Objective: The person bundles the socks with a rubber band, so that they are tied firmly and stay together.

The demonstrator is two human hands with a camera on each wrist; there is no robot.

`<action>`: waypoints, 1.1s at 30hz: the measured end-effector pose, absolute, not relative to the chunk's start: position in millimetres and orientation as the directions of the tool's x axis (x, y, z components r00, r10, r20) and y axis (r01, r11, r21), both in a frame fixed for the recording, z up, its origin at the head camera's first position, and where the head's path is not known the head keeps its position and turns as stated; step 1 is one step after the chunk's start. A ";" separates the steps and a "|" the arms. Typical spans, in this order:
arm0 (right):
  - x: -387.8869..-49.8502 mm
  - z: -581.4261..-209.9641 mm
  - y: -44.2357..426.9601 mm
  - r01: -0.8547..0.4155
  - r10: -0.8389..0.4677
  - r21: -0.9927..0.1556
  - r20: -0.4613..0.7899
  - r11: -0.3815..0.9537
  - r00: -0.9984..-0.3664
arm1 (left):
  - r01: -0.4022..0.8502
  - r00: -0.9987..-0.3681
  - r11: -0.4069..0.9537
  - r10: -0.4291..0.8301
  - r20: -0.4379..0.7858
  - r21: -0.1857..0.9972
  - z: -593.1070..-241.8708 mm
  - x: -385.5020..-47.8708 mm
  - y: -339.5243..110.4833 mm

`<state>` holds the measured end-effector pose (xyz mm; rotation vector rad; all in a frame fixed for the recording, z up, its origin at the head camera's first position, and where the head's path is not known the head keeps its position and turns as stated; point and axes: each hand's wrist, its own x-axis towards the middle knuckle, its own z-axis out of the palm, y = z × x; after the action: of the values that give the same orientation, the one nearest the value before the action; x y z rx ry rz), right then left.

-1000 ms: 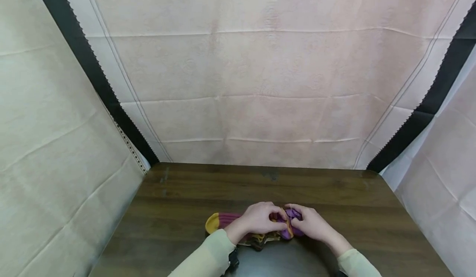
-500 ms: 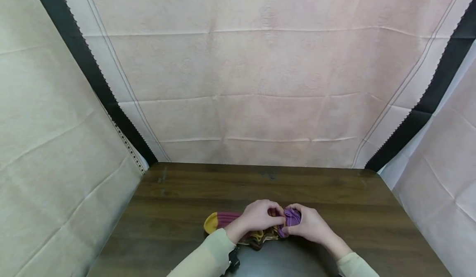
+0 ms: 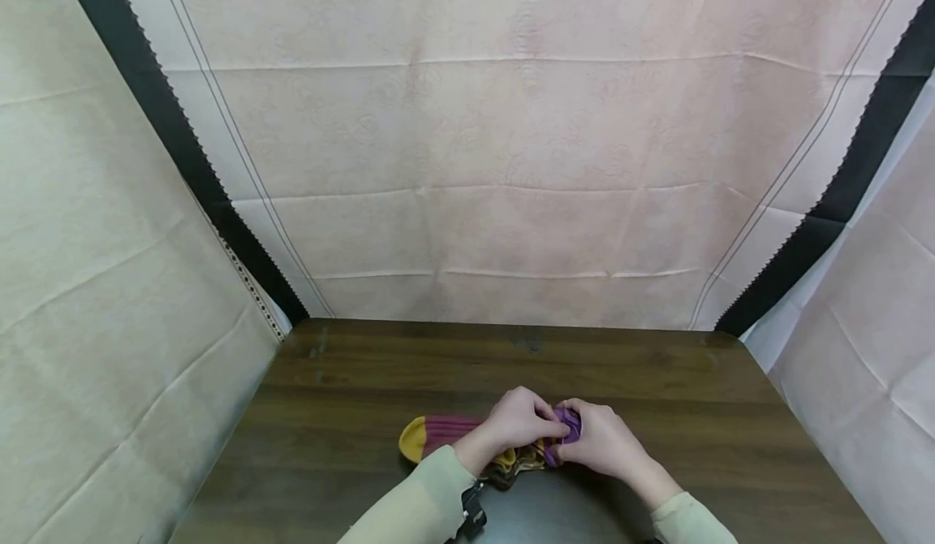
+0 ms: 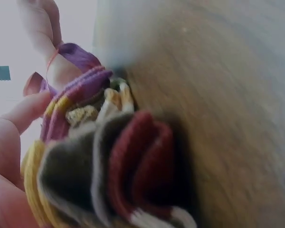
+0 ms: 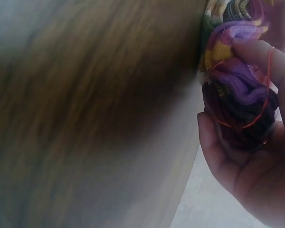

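Note:
A bundle of striped socks (image 3: 453, 433), maroon, yellow, purple and brown, lies on the wooden table. My left hand (image 3: 517, 422) reaches over its middle, thumb and finger pinching near the purple end. The right hand (image 3: 602, 444) grips that purple end from the right, its fingers curled around it. In the right wrist view a thin orange rubber band (image 5: 267, 78) loops across the dark end of the bundle and passes by the right thumb. Folded sock layers (image 4: 142, 161) show close up in the left wrist view. The left fingertips' exact hold is partly hidden.
The brown wooden table (image 3: 365, 373) has rounded far corners. Pale fabric walls (image 3: 511, 162) with black strips (image 3: 219, 195) rise behind it and at both sides. A black strap device (image 3: 473, 511) sits at the left wrist.
The right hand has shifted slightly left and now covers more of the purple end. The left hand has moved slightly up and its fingertips have come closer to the right hand.

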<state>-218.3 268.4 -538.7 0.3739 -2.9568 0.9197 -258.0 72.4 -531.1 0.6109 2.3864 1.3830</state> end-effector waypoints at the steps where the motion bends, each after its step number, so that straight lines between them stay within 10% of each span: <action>1: -218.5 -538.9 268.4 -0.235 -0.221 -0.554 0.093 0.799 -0.971 | 0.199 -0.862 0.447 0.503 -0.061 0.872 -530.2 -257.3 73.6; 13: -218.1 -539.0 280.9 -0.127 -0.223 -0.745 -0.030 0.655 -0.974 | 0.133 -0.939 0.583 0.332 -0.085 0.801 -530.2 -253.1 77.6; 21: -217.6 -551.6 280.0 0.009 -0.262 -0.961 -0.084 0.276 -0.961 | 0.160 -0.956 0.580 0.293 -0.021 0.799 -535.9 -259.5 75.9; 33: -216.5 -549.9 296.4 0.071 -0.434 -0.985 -0.134 0.157 -0.891 | 0.156 -0.958 0.543 0.288 -0.008 0.825 -537.8 -259.5 74.9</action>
<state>-216.5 296.4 -549.9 0.4469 -2.6526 2.3024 -259.5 74.9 -537.8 0.3815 2.6313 1.3857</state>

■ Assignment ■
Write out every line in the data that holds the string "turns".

■ Expected answer ■
`<action>`: waypoints, 1.1s at 30hz: the measured end-effector pose, absolute, not relative to the chunk's start: position in millimetres and orientation as the directions of the tool's x axis (x, y, z components r00, r10, r20) and y axis (r01, r11, r21), both in a frame fixed for the recording, z up, its origin at the head camera's first position, and where the head's path is not known the head keeps its position and turns as stated; step 1 is one step after the chunk's start. A ";" separates the steps and a "|" the arms. Typical spans, in this order:
`<state>` holds the measured end-effector pose (xyz mm; rotation vector rad; all in a frame fixed for the recording, z up, its origin at the head camera's first position, and where the head's path is not known the head keeps its position and turns as stated; point and axes: each hand's wrist, its own x-axis towards the middle knuckle, its own z-axis out of the palm, y = z × x; after the action: of the values that give the same orientation, the one nearest the value before the action; x y z rx ry rz), right then left.

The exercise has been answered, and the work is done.